The Closeups:
This jacket came to me, like many good things in this, our modern age, via the worldwide purveyors of goods of all description - E.& Bay. And I will say here, that this can be a fantastic way to get your hands on some wonderful tweeds. Just search 'Harris Tweed' and your jacket size and like magic hundreds of possibilities appear before your very eyes; each one more beautiful and alluring than the next. But like living next to a Whisky store on one side and a high-class bordello on the other, self-control and moderation must be exercised, lest one find oneself both broke and divorced (discretion dear readers, discretion and self-control!).
This beautiful weave, I know not when it was woven nor when the jacket made-up. If I had to guess, based upon the cut and general condition, I would say the in this current century, as there doesn't seem to be anything particularly untoward about the cut, neither too wide or narrow of lapel or to wide of shoulder (I tend to avoid too wide lapels or very low button stances, too padded shoulders, etc.). The leather buttons show some slight wear, but otherwise, I think it looks very snappy.
The lining is in good nick:
If someone knows how to use the number (weave number) to find more info., please let me know:
I have no idea who Peanuts classic fashions are, but they've done good work here:
Buying Tweed Jackets or sports coats on the internet:
The most important thing you need to know is your measurement!! And the best way to get them for the purposes of buying online is to take them off a jacket that you own and of which you like the fit. There are only about 5 you'll really need to have (I recommend writing them down and keeping them handy). All these can be taken with a standard household measuring tape or a tailors tape either will work. Lay the jacket you wish to measure on the bed or other flat surface or hang it on a hanger and hang that from the back of a door and button the center button.

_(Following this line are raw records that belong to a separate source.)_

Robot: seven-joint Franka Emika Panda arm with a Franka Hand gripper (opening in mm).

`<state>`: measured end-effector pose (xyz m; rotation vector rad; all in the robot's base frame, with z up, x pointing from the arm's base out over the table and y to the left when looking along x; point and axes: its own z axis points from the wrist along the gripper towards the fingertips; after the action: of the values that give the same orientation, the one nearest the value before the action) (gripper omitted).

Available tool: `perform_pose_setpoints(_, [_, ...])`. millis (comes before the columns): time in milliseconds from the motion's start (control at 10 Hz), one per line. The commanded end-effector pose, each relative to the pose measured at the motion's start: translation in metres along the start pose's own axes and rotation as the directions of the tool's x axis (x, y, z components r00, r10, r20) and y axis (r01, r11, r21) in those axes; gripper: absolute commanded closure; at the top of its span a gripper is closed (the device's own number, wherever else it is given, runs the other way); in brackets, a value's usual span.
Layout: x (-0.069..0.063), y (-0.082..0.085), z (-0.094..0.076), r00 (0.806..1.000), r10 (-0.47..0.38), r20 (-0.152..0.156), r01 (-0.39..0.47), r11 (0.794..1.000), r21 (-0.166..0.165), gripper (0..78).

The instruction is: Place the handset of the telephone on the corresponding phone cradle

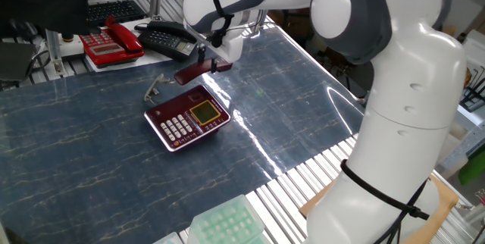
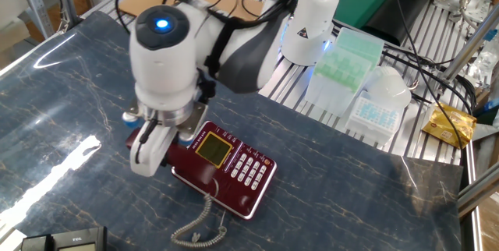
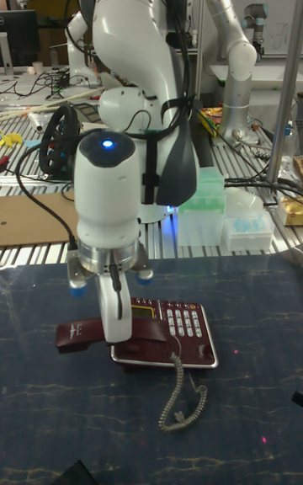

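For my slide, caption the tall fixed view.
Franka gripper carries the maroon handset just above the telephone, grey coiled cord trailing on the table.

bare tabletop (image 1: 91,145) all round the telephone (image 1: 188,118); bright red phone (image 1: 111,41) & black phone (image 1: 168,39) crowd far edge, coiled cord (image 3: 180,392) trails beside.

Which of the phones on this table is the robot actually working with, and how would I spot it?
Find the big white robot arm's gripper over the dark marbled table; below it lies the telephone. It is flat, dark red, with white keys and a yellow screen, unlike the bright red phone and black phone at the table's far edge.
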<state>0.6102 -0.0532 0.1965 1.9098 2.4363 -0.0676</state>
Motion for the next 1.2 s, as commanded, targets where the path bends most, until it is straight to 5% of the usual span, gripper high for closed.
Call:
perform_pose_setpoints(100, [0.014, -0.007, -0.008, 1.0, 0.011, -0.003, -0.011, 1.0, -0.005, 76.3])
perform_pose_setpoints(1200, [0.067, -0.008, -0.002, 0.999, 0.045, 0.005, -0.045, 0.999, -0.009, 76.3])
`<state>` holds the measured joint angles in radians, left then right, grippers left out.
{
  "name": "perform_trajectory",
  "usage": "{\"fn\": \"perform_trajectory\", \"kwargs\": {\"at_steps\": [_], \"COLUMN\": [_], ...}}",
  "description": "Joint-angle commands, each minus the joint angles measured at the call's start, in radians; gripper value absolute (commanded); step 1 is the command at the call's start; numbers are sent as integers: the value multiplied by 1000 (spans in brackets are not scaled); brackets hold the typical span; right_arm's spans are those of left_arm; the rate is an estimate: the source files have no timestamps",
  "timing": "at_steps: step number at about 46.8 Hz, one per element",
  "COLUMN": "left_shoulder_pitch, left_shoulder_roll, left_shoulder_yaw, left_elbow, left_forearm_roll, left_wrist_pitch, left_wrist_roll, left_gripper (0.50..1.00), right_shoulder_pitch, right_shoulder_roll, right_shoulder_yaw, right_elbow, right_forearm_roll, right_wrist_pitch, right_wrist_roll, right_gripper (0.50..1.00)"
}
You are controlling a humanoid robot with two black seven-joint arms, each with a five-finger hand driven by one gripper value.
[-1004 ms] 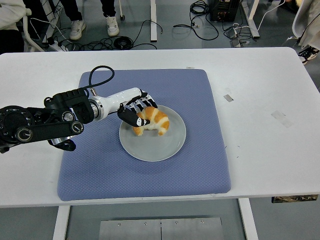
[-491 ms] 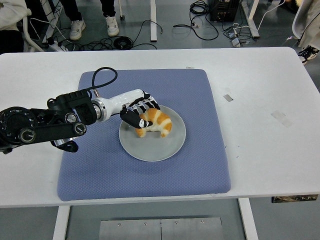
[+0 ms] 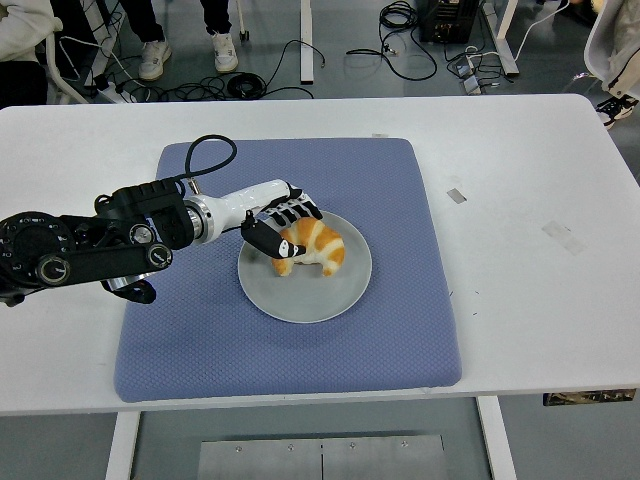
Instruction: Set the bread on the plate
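Inspector A: Left hand (image 3: 280,228) reaches in from the left, fingers curled around the left end of the bread (image 3: 312,248), grasping it.

Inspector B: Location of the bread?

Inspector A: On the grey plate (image 3: 330,295), in its upper half, underside apparently touching the dish. Nothing else lies on the plate.

Inspector B: Surroundings?

Inspector A: The plate sits on a blue mat (image 3: 400,330) on the white table (image 3: 540,300). Small tape strips (image 3: 560,235) lie well apart to the right. A black cable (image 3: 205,155) loops over the mat behind the wrist. Nothing obstructs the plate.
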<state>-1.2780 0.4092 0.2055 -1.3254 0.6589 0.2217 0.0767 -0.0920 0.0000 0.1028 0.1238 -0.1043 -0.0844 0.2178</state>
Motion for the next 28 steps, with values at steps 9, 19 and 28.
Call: {"fn": "perform_trajectory", "kwargs": {"at_steps": [9, 19, 28], "left_shoulder_pitch": [0, -3, -47], "left_shoulder_roll": [5, 8, 26], "left_shoulder_yaw": [-5, -15, -66], "left_elbow": [0, -1, 0], "left_forearm_roll": [-12, -15, -36], "left_wrist_pitch": [-24, -25, -77], "left_wrist_roll": [2, 2, 2], "left_gripper": [892, 928, 958], "right_shoulder_pitch": [-2, 0, 0], "right_shoulder_roll": [0, 0, 0], "right_shoulder_yaw": [0, 0, 0], "right_elbow": [0, 0, 0], "right_forearm_roll": [0, 0, 0], "right_wrist_pitch": [0, 0, 0], "right_wrist_roll": [0, 0, 0], "right_gripper": [1000, 1000, 1000]}}
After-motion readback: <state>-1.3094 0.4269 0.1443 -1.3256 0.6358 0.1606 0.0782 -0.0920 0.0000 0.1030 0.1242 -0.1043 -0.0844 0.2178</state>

A= Back length - Center back from top of collar to hem of the jacket or sometimes from the bottom of collar to hem of the jacket - this depends on the purveyor.
B= Chest width - Directly under the sleeves from pit to pit
C= Waist - Across jacket at the narrowest point -typically the top or center button level.
D= Shoulder width - From seam where the top of sleeve attaches across to the seam of the opposite sleeve.
E= Arm length - From the top of shoulder seam to cuff):
F = Not depicted below, but sometimes given - Underarm sleeve length (from pit to sleeve cuff).
That's it! Most eBay sellers (and this is true of Germany, England, and American eBay sites) will provide this information (although in Germany, the measurements are given in centimeters) and if they don't for whatever reason have it on their listing, just move on, they are not serious sellers, and I probably wouldn't trust them to get the measurements done correctly. With these measurements, you can purchase a jacket or sports coat and be reasonably certain that it will fit or be with able to fit with some minor tailoring.
Please also be aware that in most instances the Harris tweeds and other sports jacket that you'll typically buy will be cut a bit more roomy than most modern cuts that you'll find these days. This is all to the good as far as I'm concerned: The sleeves are not so narrow, the chest and waist not so slim, the shoulder might be very slightly wider and the length will be a bit longer (classic suit tailoring proportions). This would be more of a classic fit all around. For instance, I typically wear a 42R jacket, which means that these will be the most common measurement for vintage/pre-owned Harris Tweeds:
Chest: 23 inches
Shoulder: 19 to 20 inches
Waist: 21 inches
Sleeve: 25-26 inches
Back length: 30-31 inches
Now I'm OK with more of a modern fit for lightweight summer jackets, but for tweeds, I really would like to layer my look, so if it's a bit snug in the chest, too narrow of shoulder or slim of sleeve, wearing an Aran or Fair Isle jumper under it has been rendered impossible, without me looking like an overstuffed sausage. This makes the vintage/traditional cut far preferable than what you'll often find today even if I go up to a 44R and sometimes a 46R. At the end of the day, I know that if the jacket has the above measurements I'm golden.
The last thing I would say is to look very closely at the photos and carefully read the description provided by the seller of the condition of the item. Many of these sellers specialize in selling men's wear and tweed jackets (especially in the UK eBay) and so are fastidious about providing details about their wares. It best to know the condition of the item before you bit! Good luck and happy hunting!